◆ **Required work**
Each line below that contains "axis" should be counted; give the total alone.
Data provided Block Start
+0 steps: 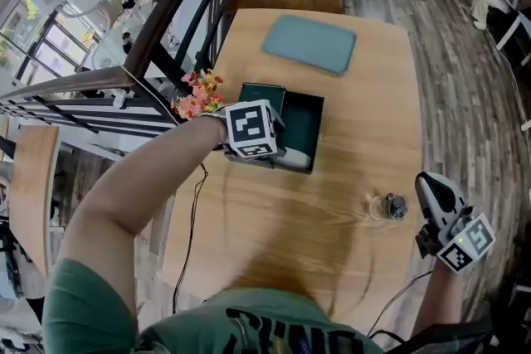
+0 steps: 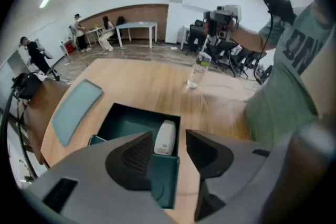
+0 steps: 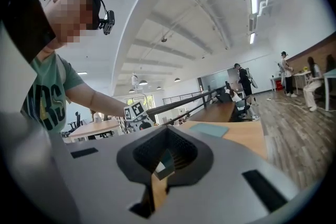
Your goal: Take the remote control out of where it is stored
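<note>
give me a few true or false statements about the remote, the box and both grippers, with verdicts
1. The remote lies inside the open box. True.
2. The left hand-held gripper is shut on the remote. False: its jaws stand apart above the box, and the remote is not gripped.
3. A bottle stands on the table beside the right hand-held gripper. True.
4. The teal panel covers the box. False: it lies flat on the table, apart from the box, on its far side.
5. The right hand-held gripper holds the bottle. False: its jaws are together with nothing in them.
</note>
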A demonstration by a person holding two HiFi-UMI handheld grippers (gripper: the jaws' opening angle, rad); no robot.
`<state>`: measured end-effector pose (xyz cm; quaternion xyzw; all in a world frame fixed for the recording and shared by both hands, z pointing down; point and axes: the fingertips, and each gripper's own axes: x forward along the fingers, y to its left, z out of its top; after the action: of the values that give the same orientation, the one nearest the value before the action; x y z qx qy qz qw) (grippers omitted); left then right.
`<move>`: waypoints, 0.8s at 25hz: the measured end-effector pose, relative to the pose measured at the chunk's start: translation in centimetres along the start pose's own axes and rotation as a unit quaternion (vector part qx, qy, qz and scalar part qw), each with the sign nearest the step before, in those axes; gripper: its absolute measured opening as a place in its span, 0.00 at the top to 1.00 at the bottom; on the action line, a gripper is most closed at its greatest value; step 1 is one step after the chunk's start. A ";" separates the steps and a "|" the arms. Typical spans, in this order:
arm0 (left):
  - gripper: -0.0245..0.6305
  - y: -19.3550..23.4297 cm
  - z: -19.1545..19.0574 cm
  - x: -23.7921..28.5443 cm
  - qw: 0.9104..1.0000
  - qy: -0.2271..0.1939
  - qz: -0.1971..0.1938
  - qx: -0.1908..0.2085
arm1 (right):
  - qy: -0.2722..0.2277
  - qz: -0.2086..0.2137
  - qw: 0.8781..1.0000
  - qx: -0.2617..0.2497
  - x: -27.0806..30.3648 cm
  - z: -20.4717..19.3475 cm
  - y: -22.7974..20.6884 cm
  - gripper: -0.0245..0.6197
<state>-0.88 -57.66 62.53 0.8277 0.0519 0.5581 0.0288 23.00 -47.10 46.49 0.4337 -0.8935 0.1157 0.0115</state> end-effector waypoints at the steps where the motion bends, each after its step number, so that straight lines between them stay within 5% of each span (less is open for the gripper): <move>1: 0.68 0.8 -0.3 1.3 1.000 0.024 -0.005 0.014 | 0.000 -0.002 1.000 0.002 0.1 -0.4 -0.7 0.96; 12: 0.59 3.8 -2.0 11.2 0.975 0.171 -0.095 0.103 | 0.016 0.000 1.000 0.002 2.4 -1.9 -6.4 0.96; 20: 0.55 3.0 -4.4 14.2 0.960 0.216 -0.118 0.135 | 0.043 -0.019 0.999 -0.011 4.8 -4.1 -11.0 0.96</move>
<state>0.51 -59.03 77.58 0.6714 0.2289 0.7042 -0.0290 28.24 -56.47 53.22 0.4449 -0.8851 0.1239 0.0569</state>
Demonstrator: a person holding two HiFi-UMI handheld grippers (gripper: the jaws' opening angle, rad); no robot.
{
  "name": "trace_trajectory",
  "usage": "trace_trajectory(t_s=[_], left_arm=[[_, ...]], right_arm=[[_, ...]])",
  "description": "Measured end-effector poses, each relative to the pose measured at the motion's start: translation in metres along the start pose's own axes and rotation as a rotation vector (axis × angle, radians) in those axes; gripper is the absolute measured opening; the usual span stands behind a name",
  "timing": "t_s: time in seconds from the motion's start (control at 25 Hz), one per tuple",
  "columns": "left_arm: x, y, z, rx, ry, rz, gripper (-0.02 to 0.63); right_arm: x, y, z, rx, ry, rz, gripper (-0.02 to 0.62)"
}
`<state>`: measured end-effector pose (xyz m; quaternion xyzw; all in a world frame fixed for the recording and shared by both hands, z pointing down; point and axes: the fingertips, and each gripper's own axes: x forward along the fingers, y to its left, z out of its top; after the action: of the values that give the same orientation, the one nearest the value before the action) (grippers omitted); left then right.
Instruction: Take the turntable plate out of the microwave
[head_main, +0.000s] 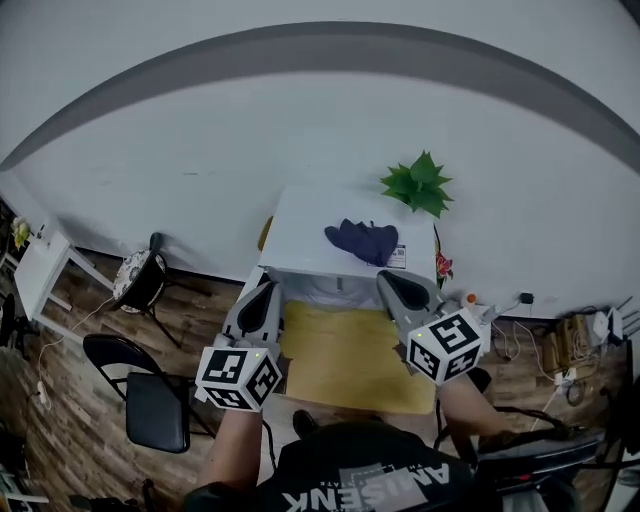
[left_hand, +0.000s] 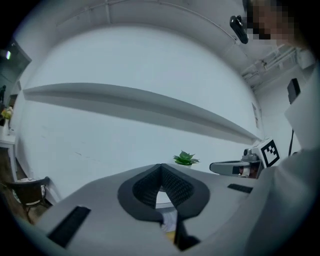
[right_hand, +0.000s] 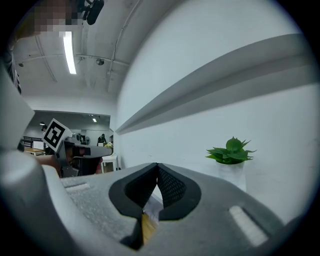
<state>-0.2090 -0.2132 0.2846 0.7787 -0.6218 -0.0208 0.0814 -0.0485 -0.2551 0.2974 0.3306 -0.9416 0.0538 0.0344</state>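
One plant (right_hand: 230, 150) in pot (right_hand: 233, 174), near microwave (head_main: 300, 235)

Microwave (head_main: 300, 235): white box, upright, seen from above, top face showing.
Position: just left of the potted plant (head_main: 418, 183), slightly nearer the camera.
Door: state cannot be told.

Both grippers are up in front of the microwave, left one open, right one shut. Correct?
No: the left gripper is shut too, jaws together on nothing, as the left gripper view shows. The right gripper is shut, both in front of the microwave.
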Motion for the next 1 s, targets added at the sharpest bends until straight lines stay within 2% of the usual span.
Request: trace_trajectory(t_s=[0.28,0.52,0.8,1.0], left_arm=[[0.02,0.026,0.001,0.005,0.003,-0.049,0.002],[0.029,0.044,-0.013,-0.011,0.03,-0.082,0.003],[0.034,0.052,-0.052,0.018,0.126,-0.143,0.003],[0.038,0.049,-0.081,-0.04,0.152,-0.146,0.003]], right_arm=[[0.022,-0.002,0.005,0.009,-0.015,-0.094,0.005],[0.035,0.006,-0.002,0.041,-0.024,-0.131,0.025],[0.038,-0.003,-0.039,0.13,-0.007,-0.242,0.045],[0.038,-0.012,-0.071,0.165,0.036,-0.242,0.074]])
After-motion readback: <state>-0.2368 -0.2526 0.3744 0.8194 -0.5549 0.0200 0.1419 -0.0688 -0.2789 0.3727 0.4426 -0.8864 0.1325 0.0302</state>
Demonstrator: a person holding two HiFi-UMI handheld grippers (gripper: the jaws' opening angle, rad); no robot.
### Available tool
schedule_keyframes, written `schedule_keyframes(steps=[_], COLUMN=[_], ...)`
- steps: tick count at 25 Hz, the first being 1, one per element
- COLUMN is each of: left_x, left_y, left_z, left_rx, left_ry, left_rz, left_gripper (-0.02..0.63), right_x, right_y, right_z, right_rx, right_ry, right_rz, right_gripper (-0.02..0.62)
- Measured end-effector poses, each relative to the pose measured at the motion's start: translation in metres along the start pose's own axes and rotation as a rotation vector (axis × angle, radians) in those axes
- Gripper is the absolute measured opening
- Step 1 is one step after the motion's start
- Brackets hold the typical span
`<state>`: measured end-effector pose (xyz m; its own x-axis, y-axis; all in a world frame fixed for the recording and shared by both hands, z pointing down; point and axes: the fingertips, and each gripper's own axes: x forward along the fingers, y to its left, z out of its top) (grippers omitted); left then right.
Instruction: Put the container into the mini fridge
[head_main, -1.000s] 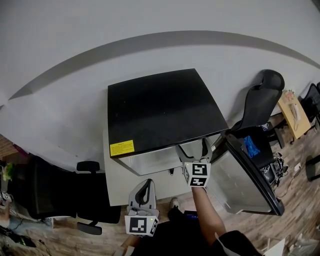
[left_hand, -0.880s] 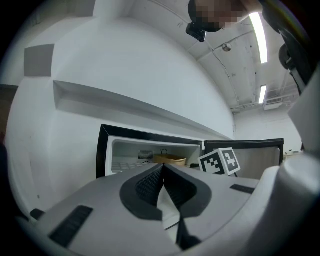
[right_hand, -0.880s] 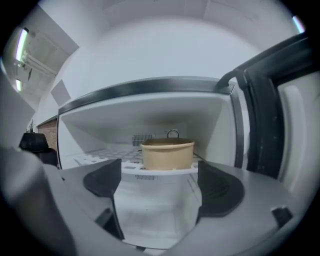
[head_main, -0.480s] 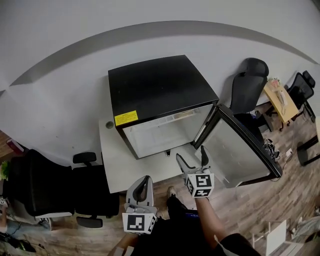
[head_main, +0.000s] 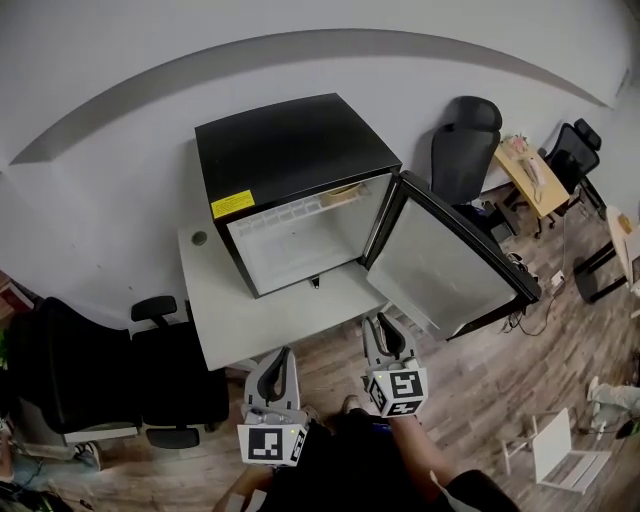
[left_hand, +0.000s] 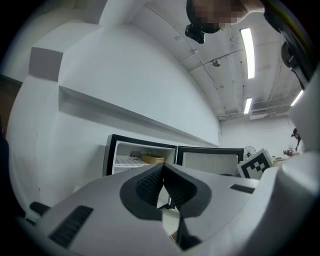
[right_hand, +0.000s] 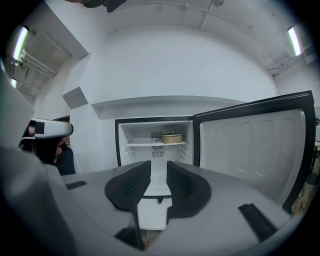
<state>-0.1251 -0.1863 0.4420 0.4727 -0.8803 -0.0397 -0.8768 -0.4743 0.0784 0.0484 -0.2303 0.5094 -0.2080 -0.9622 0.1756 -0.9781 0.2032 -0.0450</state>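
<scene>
Container (right_hand: 172, 136) is seen on the upper shelf (right_hand: 150, 143) inside the mini fridge (head_main: 285, 150), gripped by neither tool. Starting at the right gripper (right_hand: 158, 172): its jaws are being closed on nothing, with only a narrow gap between the pads, through which the white fridge interior is viewed. The left gripper (left_hand: 163, 175) is held with its tips pressed together, also empty, and is pointed up towards the fridge from the left. Both are held low and well back from the white table (head_main: 270, 320) on which the fridge stands, so the placing is judged done and the tools are held clear of it. Further out, the door (head_main: 440, 265) is swung wide to the right, giving open access; shutting it would be the sensible next move, though the task does not ask for it. The container is tucked towards the right of the shelf, apparently with a small handle on its lid, though that is hard to make out at this range
</scene>
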Motion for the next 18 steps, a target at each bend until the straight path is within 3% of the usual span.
schedule_keyframes(steps=[7, 18], left_x=[-0.004, 0.000], left_y=[-0.026, -0.052], left_z=[-0.001, -0.009], left_rx=[-0.022, -0.001], left_ry=[0.005, 0.022], left_rz=[0.020, 0.068], left_gripper=[0.008, 0.008], right_x=[-0.042, -0.078], right_y=[-0.004, -0.007], right_z=[0.010, 0.029], right_rx=[0.016, 0.068], right_ry=[-0.022, -0.075], right_rz=[0.051, 0.154], right_gripper=[0.053, 0.048])
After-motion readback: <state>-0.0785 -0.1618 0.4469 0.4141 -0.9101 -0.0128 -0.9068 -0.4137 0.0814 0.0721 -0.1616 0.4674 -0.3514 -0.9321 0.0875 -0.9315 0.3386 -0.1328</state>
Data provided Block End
◆ **Reply to the task**
3